TASK ITEM: Lines from the beginning of the data through the line containing "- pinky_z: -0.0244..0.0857" are to be copied exactly, with no other line included.
Start of SUPPLIED DATA
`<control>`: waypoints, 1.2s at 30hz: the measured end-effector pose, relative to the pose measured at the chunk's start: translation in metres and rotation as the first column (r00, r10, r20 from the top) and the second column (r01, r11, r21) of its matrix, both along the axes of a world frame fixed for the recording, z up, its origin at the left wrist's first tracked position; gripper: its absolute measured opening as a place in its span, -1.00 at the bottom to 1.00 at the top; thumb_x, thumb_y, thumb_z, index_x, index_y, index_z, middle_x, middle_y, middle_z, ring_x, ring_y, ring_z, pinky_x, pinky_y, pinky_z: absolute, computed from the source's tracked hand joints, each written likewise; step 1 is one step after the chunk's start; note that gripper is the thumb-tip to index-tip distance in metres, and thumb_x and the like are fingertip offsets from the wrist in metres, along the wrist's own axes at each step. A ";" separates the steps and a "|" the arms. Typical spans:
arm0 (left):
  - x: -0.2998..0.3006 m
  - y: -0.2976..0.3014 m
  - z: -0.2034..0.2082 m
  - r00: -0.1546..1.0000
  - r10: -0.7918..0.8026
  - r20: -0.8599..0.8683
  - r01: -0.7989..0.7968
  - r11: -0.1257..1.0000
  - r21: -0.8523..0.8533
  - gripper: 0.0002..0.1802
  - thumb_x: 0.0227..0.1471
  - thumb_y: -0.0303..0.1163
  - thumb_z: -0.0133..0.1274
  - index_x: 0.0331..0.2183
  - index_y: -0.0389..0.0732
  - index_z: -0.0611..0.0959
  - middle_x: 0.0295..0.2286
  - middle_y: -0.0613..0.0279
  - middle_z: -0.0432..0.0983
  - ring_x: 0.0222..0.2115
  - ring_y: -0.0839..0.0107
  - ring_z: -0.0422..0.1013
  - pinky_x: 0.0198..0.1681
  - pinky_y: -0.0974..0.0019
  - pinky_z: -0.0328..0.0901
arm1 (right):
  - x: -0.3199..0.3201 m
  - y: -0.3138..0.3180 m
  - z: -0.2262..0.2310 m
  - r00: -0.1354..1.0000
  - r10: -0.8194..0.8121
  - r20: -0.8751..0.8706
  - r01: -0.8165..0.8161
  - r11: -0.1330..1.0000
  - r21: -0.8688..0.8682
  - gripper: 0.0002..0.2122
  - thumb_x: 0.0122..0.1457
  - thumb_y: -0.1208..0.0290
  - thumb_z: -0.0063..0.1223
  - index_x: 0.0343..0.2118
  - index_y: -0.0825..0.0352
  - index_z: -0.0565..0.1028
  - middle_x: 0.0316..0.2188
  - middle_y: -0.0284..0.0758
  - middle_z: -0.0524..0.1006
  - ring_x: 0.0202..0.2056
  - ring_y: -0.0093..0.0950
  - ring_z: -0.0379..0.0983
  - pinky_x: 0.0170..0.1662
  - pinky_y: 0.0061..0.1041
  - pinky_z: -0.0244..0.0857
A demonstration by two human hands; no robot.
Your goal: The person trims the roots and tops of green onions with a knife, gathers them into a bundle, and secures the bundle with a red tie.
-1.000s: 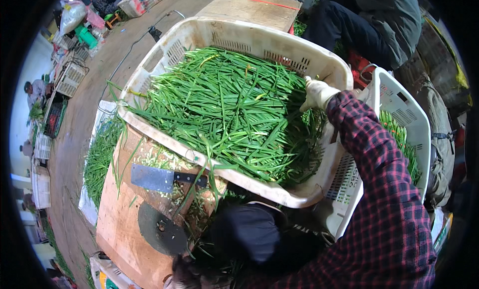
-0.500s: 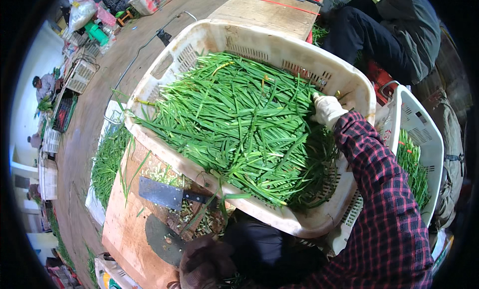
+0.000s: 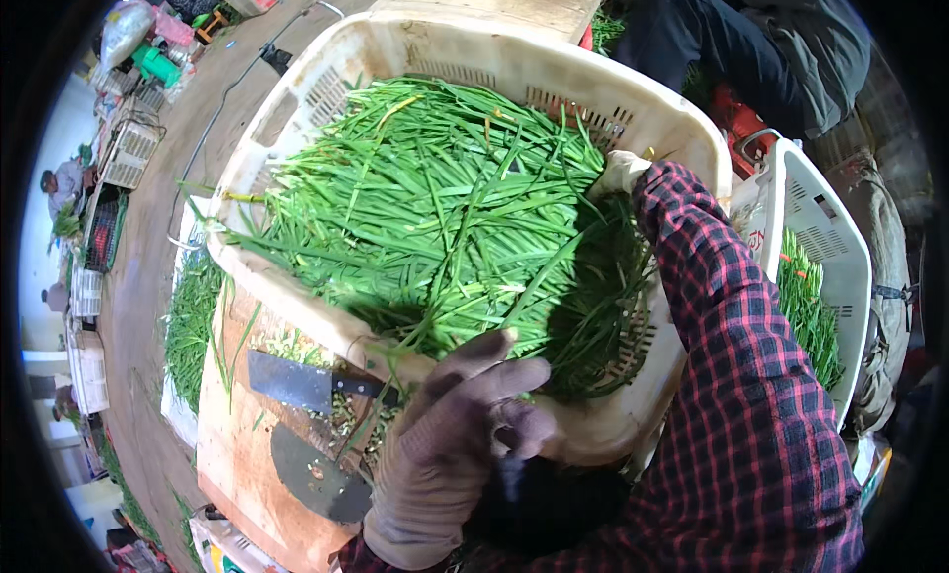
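A large off-white plastic basket (image 3: 682, 108) holds a thick heap of long green chive-like leaves (image 3: 425, 207), with pale cut ends toward the left. My right hand (image 3: 621, 173), in a white glove, reaches inside the basket and presses against the right edge of the heap. Its fingers are mostly hidden by the leaves and the wrist. Over the basket's near rim, my left hand (image 3: 460, 425) is raised in a soiled glove, fingers apart and holding nothing. To its left, a cleaver (image 3: 290, 380) with a black handle lies on a wooden board (image 3: 232, 454) among chopped pale bits.
A second white basket (image 3: 850, 266) with more greens stands at the right. Beyond the large basket is another wooden tabletop (image 3: 474, 1), with a seated person's dark-trousered leg (image 3: 682, 29) beside it. Loose greens (image 3: 193, 316) lie left of the board. A dark round patch (image 3: 316, 474) marks the board.
My left hand has risen from the lower edge toward the basket's near rim, fingers spreading. My right hand stays at the heap's right edge, sunk a little deeper. The whole view has shifted slightly.
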State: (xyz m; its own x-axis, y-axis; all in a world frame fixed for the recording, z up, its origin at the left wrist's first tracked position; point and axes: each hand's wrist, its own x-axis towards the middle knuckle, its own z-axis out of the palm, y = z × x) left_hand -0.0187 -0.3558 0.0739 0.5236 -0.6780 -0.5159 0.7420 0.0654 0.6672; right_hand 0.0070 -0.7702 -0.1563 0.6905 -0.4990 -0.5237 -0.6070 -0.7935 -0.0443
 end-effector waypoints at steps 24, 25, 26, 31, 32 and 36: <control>0.034 -0.192 -0.179 -0.284 -0.883 0.373 0.005 0.388 0.922 -0.33 -0.09 -0.33 -0.02 0.11 -0.25 0.33 -0.02 0.04 0.40 -0.02 0.17 0.35 0.04 0.22 0.24 | 0.019 -0.001 0.027 0.991 -0.078 0.112 0.071 0.995 0.068 -0.79 -0.22 0.30 0.27 -0.56 0.34 0.61 -0.50 -0.22 0.59 -0.46 -0.36 0.53 -0.40 -0.33 0.40; 0.033 -0.193 -0.174 -0.269 -0.897 0.350 0.044 0.352 0.935 -0.32 -0.09 -0.33 0.00 0.12 -0.23 0.33 -0.01 0.05 0.39 -0.01 0.18 0.35 0.05 0.22 0.23 | 0.021 -0.012 0.033 0.991 -0.080 0.103 0.073 0.995 0.074 -0.78 -0.23 0.29 0.28 -0.55 0.34 0.61 -0.49 -0.22 0.59 -0.44 -0.35 0.53 -0.38 -0.33 0.40; 0.033 -0.194 -0.170 -0.255 -0.910 0.326 0.083 0.315 0.945 -0.31 -0.10 -0.33 0.01 0.13 -0.21 0.33 0.00 0.06 0.38 0.00 0.19 0.34 0.06 0.22 0.23 | 0.021 -0.017 0.035 0.994 -0.074 0.085 0.067 0.994 0.082 -0.76 -0.24 0.28 0.29 -0.53 0.34 0.62 -0.47 -0.21 0.59 -0.41 -0.35 0.53 -0.36 -0.33 0.40; 0.047 -0.208 -0.150 -0.065 -0.963 0.261 0.285 0.233 0.930 -0.20 -0.11 -0.18 0.15 0.16 -0.22 0.29 0.12 0.00 0.25 0.14 0.21 0.21 0.18 0.28 0.13 | 0.027 -0.023 0.046 1.000 -0.020 -0.006 0.021 0.990 0.141 -0.66 -0.29 0.22 0.34 -0.43 0.32 0.63 -0.38 -0.19 0.60 -0.31 -0.34 0.54 -0.26 -0.33 0.41; 0.049 -0.206 -0.154 0.152 -0.930 0.336 0.419 0.368 0.830 -0.17 -0.10 -0.14 0.17 0.17 -0.24 0.28 0.13 0.00 0.24 0.15 0.20 0.19 0.20 0.30 0.09 | 0.022 -0.024 0.047 1.000 -0.018 -0.025 0.021 0.988 0.152 -0.64 -0.30 0.21 0.35 -0.41 0.32 0.64 -0.36 -0.19 0.60 -0.29 -0.34 0.54 -0.24 -0.33 0.41; 0.045 -0.191 -0.162 0.964 -0.267 0.018 0.259 0.948 0.185 0.01 -0.06 0.16 0.12 0.19 -0.36 0.18 0.18 -0.10 0.12 0.22 0.05 0.01 0.28 0.15 -0.14 | 0.015 0.017 0.082 0.998 0.032 -0.056 -0.024 0.990 0.141 -0.63 -0.28 0.22 0.32 -0.36 0.33 0.63 -0.34 -0.16 0.61 -0.27 -0.31 0.56 -0.23 -0.33 0.43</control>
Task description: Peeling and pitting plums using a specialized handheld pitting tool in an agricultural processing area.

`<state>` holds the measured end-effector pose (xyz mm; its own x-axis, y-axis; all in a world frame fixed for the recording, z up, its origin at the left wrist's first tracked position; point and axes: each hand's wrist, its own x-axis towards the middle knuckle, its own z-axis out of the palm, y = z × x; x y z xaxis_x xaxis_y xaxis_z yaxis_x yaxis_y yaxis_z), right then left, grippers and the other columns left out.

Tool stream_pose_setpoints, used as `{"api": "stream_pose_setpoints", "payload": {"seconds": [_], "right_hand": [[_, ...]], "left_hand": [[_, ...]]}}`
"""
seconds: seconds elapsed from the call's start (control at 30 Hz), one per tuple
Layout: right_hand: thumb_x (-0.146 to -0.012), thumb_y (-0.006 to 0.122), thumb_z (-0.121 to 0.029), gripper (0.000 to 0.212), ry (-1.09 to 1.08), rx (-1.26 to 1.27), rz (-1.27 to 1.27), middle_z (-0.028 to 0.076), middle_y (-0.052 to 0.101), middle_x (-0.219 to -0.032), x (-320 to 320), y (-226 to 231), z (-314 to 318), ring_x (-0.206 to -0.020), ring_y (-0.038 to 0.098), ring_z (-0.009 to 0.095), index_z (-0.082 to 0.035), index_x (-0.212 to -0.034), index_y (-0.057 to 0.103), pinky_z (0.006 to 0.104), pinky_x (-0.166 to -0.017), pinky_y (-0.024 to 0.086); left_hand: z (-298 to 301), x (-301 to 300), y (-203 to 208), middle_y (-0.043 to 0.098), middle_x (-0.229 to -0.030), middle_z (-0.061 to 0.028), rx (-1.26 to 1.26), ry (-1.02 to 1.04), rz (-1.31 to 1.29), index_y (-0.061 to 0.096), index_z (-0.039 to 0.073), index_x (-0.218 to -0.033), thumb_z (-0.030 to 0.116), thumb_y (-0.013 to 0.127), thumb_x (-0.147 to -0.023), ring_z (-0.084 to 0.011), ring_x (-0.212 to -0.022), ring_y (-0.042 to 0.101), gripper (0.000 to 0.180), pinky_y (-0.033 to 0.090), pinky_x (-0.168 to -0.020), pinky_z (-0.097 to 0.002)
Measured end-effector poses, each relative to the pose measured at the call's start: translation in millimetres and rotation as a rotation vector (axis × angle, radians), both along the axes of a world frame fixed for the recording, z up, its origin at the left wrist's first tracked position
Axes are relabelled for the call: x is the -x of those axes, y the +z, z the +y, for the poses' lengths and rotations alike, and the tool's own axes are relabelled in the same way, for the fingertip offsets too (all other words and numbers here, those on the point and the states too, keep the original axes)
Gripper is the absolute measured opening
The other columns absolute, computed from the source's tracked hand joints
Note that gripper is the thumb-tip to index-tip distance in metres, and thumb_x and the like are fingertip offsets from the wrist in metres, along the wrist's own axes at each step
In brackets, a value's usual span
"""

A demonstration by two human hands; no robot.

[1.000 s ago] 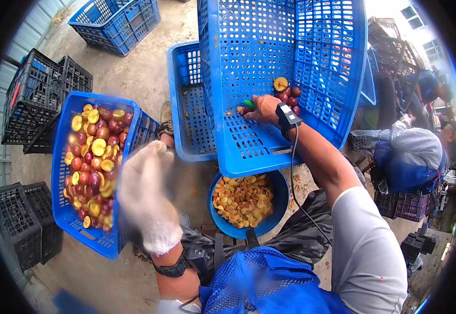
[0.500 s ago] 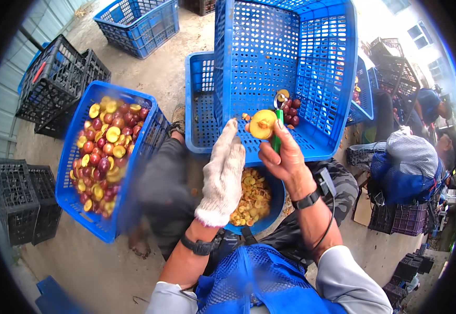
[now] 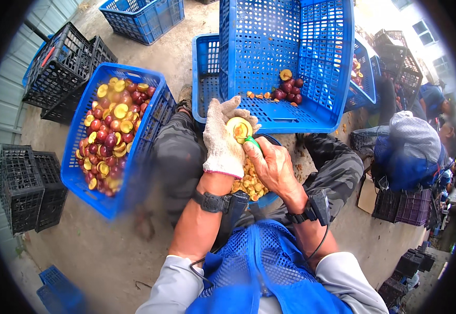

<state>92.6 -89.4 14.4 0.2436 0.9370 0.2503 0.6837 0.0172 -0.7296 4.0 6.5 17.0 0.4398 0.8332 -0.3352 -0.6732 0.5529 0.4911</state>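
Note:
My left hand, in a white knitted glove, is closed around a halved plum, its yellow cut face turned up. My bare right hand grips a green-handled pitting spoon, and its working end is at the middle of the cut face, mostly hidden. Just below both hands is a blue basin of small yellow fruit pieces, partly covered by my right hand. Ahead, a tilted blue crate holds several dark red plums and one plum half in its lower corner.
To my left stands a blue crate full of halved plums. Black crates line the left wall. Another blue crate sits at the far left. On the right, a co-worker sits near a purple crate.
Both hands have come lower and nearer to me. The plum half now rests in my gloved left hand, and the spoon's end has gone from pointing upward to the cut face.

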Motion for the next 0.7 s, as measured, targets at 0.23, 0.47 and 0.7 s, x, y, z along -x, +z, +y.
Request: {"api": "stream_pose_setpoints", "payload": {"seconds": [0.23,0.47,0.7], "right_hand": [[-0.098,0.047,-0.033,0.041,0.116,0.122,0.258,0.013,0.051,-0.059,12,7,-6,-0.052,0.051,0.027,0.000,-0.075,0.050,0.0382,-0.050,0.039],[-0.098,0.040,-0.046,0.049,0.106,0.466,0.889,0.005,0.053,-0.063,21,0,-16,-0.050,0.047,0.014,-0.003,-0.081,0.056,0.0298,-0.048,0.039],[-0.099,0.037,-0.049,0.048,0.354,0.696,1.660,-0.001,0.039,-0.051,19,-3,-16,-0.035,0.029,0.007,-0.011,-0.070,0.043,0.0214,-0.033,0.023]], "left_hand": [[1,5,12,0.061,-0.065,-0.0089,0.146,0.011,0.071,0.063,0.004,-0.096,0.048,0.042,-0.096,-0.0256,-0.055,0.061,0.049,0.053,-0.053,-0.0389],[9,11,7,0.059,-0.065,-0.0097,-0.191,-0.174,0.386,0.062,0.002,-0.087,0.040,0.048,-0.094,-0.0233,-0.052,0.058,0.042,0.050,-0.051,-0.0361],[10,23,13,0.060,-0.066,-0.0052,-0.084,-0.552,0.096,0.063,0.002,-0.093,0.039,0.050,-0.094,-0.0216,-0.057,0.060,0.039,0.050,-0.054,-0.0353]]}}
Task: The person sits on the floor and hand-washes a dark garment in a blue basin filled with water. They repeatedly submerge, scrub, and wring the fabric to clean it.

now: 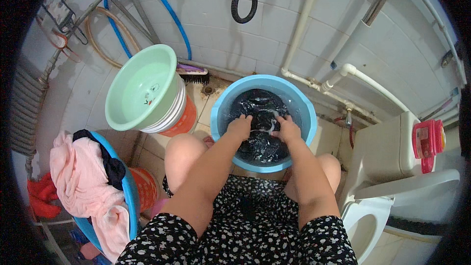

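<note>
A light blue basin point(312, 122) stands on the floor in front of me with water in it. A soaked black garment point(260, 100) lies in the basin, wet and shiny; I cannot tell what kind of garment it is. On the left side of the cloth, my left hand point(239, 127) has its fingers curled into the black fabric. My right hand point(288, 129) grips the same garment on its right side, fingertips partly hidden in the folds. A little whitish foam or water shows between the two hands.
To the left, a pale green basin point(117, 88) sits on a white and orange bucket point(179, 122). Nearer, a blue tub point(128, 186) holds pink cloth point(78, 176) and dark cloth. A brush point(194, 73) lies by the wall. The toilet point(373, 216) stands at right, pipes point(294, 44) behind.
</note>
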Demonstrator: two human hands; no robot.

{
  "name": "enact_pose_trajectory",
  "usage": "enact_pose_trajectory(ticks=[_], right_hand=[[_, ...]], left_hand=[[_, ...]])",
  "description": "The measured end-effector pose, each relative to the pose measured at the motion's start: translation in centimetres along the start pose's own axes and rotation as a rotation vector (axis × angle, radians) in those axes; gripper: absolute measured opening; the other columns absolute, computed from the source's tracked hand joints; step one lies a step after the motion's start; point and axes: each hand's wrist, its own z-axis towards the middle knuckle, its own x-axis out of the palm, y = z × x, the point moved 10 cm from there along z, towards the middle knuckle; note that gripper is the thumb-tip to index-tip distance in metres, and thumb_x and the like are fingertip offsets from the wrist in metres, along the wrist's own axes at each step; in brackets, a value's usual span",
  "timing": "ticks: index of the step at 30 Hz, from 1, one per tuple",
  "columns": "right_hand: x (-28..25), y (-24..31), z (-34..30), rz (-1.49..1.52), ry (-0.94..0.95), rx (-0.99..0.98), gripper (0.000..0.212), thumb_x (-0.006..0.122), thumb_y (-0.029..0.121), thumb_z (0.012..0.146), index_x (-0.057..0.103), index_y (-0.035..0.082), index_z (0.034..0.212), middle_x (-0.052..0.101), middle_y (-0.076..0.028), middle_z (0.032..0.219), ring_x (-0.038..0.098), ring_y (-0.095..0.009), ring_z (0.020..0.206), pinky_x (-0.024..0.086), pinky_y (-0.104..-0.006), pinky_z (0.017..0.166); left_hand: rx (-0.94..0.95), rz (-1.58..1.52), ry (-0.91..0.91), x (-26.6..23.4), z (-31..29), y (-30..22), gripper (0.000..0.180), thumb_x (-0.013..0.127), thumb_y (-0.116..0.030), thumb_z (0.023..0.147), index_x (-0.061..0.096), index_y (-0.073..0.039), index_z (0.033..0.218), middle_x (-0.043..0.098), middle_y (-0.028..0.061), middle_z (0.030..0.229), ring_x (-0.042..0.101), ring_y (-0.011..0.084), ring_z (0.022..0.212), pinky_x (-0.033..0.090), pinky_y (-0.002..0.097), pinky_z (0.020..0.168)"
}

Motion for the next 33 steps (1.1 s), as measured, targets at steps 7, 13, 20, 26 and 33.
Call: enact_pose_trajectory(ticks=[7, 13, 20, 26, 33], right_hand=[[-5.2, 3.7, 0.0, 0.414, -0.205, -0.081, 0.028, 0.072, 0.021, 0.071, 0.061, 0.01, 0.095, 0.058, -0.012, 0.102, 0.058, -0.031, 0.098, 0.047, -0.0394, 0.081], [-10.7, 11.1, -6.6, 0.755, -0.443, -0.586, 0.024, 0.072, 0.016, 0.072, 0.052, 0.004, 0.076, 0.053, -0.008, 0.081, 0.056, -0.026, 0.078, 0.045, -0.0326, 0.071], [-10.6, 11.3, -6.6, 0.647, -0.557, -0.437, 0.027, 0.066, 0.025, 0.077, 0.054, 0.005, 0.064, 0.056, -0.011, 0.067, 0.056, -0.033, 0.062, 0.045, -0.0402, 0.058], [-9.8, 0.9, -0.1, 0.896, -0.517, 0.056, 0.041, 0.06, 0.039, 0.085, 0.061, 0.001, 0.07, 0.062, -0.011, 0.067, 0.056, -0.019, 0.063, 0.044, -0.0336, 0.063], [-16.3, -5.0, -2.4, 1.132, -0.652, 0.044, 0.024, 0.069, 0.027, 0.081, 0.063, 0.004, 0.086, 0.061, -0.002, 0.086, 0.052, -0.012, 0.081, 0.042, -0.027, 0.077]], left_hand=[[-0.23, -1.328, -0.132, -1.3, 3.2, 1.9, 0.054, 0.055, -0.024, 0.083, 0.038, -0.01, 0.133, 0.047, 0.0169, 0.129, 0.048, 0.0329, 0.116, 0.038, 0.045, 0.094], [-0.163, -1.9, -0.212, -6.5, -0.2, -2.6, 0.038, 0.052, -0.039, 0.09, 0.051, -0.007, 0.112, 0.06, 0.0079, 0.099, 0.058, 0.0203, 0.089, 0.048, 0.038, 0.077], [-0.213, -2.07, -0.075, -5.8, -2.6, -6.3, 0.041, 0.053, -0.036, 0.09, 0.055, 0.0, 0.11, 0.06, 0.0108, 0.102, 0.057, 0.0209, 0.091, 0.047, 0.0356, 0.078], [-0.129, -1.915, 0.105, -6.4, -2.0, -7.3, 0.035, 0.057, -0.036, 0.085, 0.058, -0.012, 0.11, 0.064, 0.0061, 0.105, 0.059, 0.022, 0.095, 0.047, 0.0414, 0.083], [0.119, -1.897, -0.355, -17.1, -2.4, 1.2, 0.034, 0.049, -0.036, 0.093, 0.054, -0.005, 0.108, 0.065, 0.0087, 0.097, 0.06, 0.0215, 0.089, 0.048, 0.0384, 0.081]])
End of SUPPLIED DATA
RESPONSE TO THE TASK:
`<control>`: waypoints, 1.2s at 30hz: the measured end-effector pose, relative to the pose measured at the chunk's start: translation in metres and rotation as the first column (r00, r10, r20 from the top) and the second column (r01, r11, r21) of its matrix, both along the axes of a world frame fixed for the recording, z up, its origin at the left wrist's first tracked position; gripper: its absolute measured opening as a place in its span, -1.00 at the bottom to 1.00 at the top; thumb_x, thumb_y, thumb_z, index_x, index_y, index_z, middle_x, middle_y, middle_z, ring_x, ring_y, ring_z, pinky_x, pinky_y, pinky_z: absolute, computed from the source's tracked hand joints, each written likewise; step 1 is one step after the chunk's start; note that gripper is the thumb-tip to index-tip distance in metres, and thumb_x and the like are fingertip offsets from the wrist in metres, along the wrist's own axes at each step. A ";" separates the steps and a "|" the arms. Typical spans:
arm0 (left):
  - x: -0.2998..0.3006 m
  - y: -0.2976..0.3014 m
  - z: -0.2034..0.2082 m
  - r00: -0.1546..1.0000
  - r10: -0.7918..0.8026
  - r20: -0.8599..0.8683
  - r01: -0.7989..0.7968
  - r11: -0.1257..1.0000
  - r21: -0.8523..0.8533
  - gripper: 0.0002..0.1802
  - thumb_x: 0.0227..0.1471
  - thumb_y: -0.0303..0.1163
  - thumb_z: -0.0133..0.1274
  - index_x: 0.0331..0.2183
  - index_y: -0.0389..0.0732
  - index_z: -0.0611..0.0959
  - middle_x: 0.0295..0.2286
  - middle_y: -0.0613..0.0279
  - middle_z: -0.0432..0.0983
  - ring_x: 0.0222..0.2115
  - ring_y: -0.0839..0.0107
  - ring_z: -0.0422..0.1013
  - pinky_x: 0.0198..0.1681
  - pinky_y: -0.0974..0.0019
  - pinky_z: -0.0328..0.0901
arm1 (right):
  - x: -0.3199..0.3201 m
  - y: -0.3138..0.3180 m
  - z: -0.2262..0.2310 m
  - r00: -0.1354..1.0000
  - r10: -0.8194..0.8121
  - r20: -0.8751..0.8706
  - r01: -0.8165..0.8161
  - r11: -0.1330..1.0000
  - r21: -0.8688..0.8682
  - gripper: 0.0002..0.2122
  - thumb_x: 0.0122..0.1457
  - thumb_y: -0.1208..0.0290
  - thumb_z: -0.0063..0.1223
  - index_x: 0.0343..0.2118
  - index_y: -0.0825..0.0352
  - index_z: -0.0565..0.1028
  - middle_x: 0.0316..0.2188
  - middle_y: -0.0284..0.0758
  - middle_z: -0.0524..0.1006
  - ring_x: 0.0202..0.2056
  - ring_y: -0.0093..0.0950
  - ring_z: -0.0379..0.0983
  - pinky_x: 0.0170..0.1662
  - pinky_y: 0.0061..0.1041
  - pinky_z: -0.0244..0.0857

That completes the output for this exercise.